• **Aim of the exercise**
Use the entries below and reproduce exactly the lines from the one containing "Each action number" down to the one containing "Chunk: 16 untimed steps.", both of them included.

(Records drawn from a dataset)
☆ ☆ ☆

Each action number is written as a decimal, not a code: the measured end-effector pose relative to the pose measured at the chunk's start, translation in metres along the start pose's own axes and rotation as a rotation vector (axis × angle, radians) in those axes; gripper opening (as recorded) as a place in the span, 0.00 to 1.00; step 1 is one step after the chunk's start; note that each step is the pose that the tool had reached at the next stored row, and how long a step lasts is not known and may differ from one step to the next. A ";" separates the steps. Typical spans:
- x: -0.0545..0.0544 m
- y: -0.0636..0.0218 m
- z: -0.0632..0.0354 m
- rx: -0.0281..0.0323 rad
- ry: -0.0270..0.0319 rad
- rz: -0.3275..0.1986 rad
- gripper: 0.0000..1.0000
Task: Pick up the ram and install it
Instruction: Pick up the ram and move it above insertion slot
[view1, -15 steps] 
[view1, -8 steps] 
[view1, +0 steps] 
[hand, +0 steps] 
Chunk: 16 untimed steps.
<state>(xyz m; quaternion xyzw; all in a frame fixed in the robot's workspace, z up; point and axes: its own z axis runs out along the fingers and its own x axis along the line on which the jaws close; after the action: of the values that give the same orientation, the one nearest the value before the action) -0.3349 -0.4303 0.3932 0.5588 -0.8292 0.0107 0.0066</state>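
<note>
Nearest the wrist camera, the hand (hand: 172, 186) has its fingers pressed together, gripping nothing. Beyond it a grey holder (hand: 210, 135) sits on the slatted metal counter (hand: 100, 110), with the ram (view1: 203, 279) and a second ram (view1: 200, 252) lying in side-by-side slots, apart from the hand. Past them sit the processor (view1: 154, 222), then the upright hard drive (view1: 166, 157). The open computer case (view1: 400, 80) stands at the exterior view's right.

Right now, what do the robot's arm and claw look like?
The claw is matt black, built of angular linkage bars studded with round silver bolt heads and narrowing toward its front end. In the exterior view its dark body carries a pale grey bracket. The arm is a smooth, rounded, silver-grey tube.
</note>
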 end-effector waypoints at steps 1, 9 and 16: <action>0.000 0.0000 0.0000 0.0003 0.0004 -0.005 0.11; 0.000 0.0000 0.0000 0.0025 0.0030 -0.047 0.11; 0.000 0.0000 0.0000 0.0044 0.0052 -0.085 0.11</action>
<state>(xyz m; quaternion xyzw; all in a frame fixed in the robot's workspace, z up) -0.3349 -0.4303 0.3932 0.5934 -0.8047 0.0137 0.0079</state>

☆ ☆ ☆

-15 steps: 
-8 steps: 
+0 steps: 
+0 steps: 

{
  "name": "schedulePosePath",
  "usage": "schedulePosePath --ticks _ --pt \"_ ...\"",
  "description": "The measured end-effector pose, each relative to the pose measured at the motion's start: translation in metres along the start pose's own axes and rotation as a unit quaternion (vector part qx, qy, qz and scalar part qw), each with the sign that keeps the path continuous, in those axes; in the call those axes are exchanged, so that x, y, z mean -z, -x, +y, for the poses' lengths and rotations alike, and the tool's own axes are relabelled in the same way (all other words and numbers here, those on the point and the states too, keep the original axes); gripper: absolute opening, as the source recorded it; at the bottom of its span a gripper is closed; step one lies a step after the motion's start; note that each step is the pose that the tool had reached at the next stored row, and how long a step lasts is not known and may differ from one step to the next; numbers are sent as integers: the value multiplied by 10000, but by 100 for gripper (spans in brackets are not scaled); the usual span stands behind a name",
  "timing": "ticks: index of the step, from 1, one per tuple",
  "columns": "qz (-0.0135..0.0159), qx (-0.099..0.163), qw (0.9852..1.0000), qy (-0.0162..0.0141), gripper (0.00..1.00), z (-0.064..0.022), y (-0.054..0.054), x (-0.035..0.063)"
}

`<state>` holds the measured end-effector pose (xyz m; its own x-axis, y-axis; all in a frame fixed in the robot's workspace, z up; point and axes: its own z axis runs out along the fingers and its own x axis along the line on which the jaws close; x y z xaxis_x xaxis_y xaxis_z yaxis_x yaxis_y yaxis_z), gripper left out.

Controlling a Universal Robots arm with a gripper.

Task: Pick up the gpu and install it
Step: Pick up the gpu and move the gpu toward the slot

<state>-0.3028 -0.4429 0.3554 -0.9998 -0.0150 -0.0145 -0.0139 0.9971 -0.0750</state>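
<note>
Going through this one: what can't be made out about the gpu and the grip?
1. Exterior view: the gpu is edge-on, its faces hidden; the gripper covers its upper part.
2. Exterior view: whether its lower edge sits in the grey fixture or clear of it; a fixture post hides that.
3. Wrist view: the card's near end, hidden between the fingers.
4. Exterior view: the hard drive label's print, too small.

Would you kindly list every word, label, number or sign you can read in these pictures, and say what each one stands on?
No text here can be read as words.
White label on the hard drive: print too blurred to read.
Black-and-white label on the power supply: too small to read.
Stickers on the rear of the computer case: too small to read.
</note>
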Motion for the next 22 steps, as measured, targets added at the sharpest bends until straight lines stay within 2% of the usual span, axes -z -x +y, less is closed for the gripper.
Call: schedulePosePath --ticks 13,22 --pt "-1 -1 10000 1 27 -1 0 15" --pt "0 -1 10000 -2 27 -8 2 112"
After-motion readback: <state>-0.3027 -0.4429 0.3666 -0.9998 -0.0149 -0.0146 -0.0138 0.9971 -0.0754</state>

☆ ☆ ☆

• **Your solution**
Each action number is written as a decimal, not a code: the measured end-effector pose relative to the pose measured at the chunk's start, translation in metres along the start pose's own axes and rotation as a rotation vector (axis × angle, radians) in those axes; gripper opening (as recorded) as a place in the span, 0.00 to 1.00; step 1 is one step after the chunk's start; note that each step is the pose that the tool had reached at the next stored row, and how long a step lasts is not known and may differ from one step to the next. A ";" separates the steps. Typical spans:
- x: -0.0545..0.0544 m
- y: -0.0636..0.0218 m
- z: -0.0632..0.0354 m
- rx: -0.0281..0.0323 rad
- ry: -0.0270..0.0319 rad
- rz: -0.3275..0.1986 rad
- gripper: 0.0000..1.0000
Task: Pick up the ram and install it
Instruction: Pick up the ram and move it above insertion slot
[view1, -15 steps] 
[view1, -8 steps] 
[view1, +0 steps] 
[hand, +0 steps] 
Chunk: 16 untimed steps.

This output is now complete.